Dans la Basse-Normandie, M. de Frotté, jeune chef fort dévoué à sa cause, était, avec Georges, le plus résolu des royalistes à continuer la guerre. Il fut poursuivi par les généraux Gardanne et Chambarlhac, détachés de la garnison de Paris. Plusieurs rencontres très-vives eurent lieu sur divers points.
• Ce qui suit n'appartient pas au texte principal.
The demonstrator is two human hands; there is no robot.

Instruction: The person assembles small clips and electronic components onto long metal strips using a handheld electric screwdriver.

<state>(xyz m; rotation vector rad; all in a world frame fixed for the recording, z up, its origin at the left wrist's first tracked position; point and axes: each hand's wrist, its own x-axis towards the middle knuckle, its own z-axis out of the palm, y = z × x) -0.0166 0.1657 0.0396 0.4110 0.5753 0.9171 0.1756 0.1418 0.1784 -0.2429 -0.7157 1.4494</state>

Le 25 janvier (5 pluviôse), M. de Frotté fut joint par le général Gardanne aux forges de Cossé, près de la Motte-Fouquet, et perdit beaucoup de monde. Le 26 (6 pluviôse), un des chefs, nommé Duboisgny, fut attaqué dans son château de Duboisgny, près Fougères, et essuya comme M. de Frotté une perte considérable. Enfin le 27 (7 pluviôse), le général Chambarlhac enveloppa, dans les environs de Saint-Christophe, non loin d'Alençon, quelques compagnies de chouans, et les fit passer par les armes.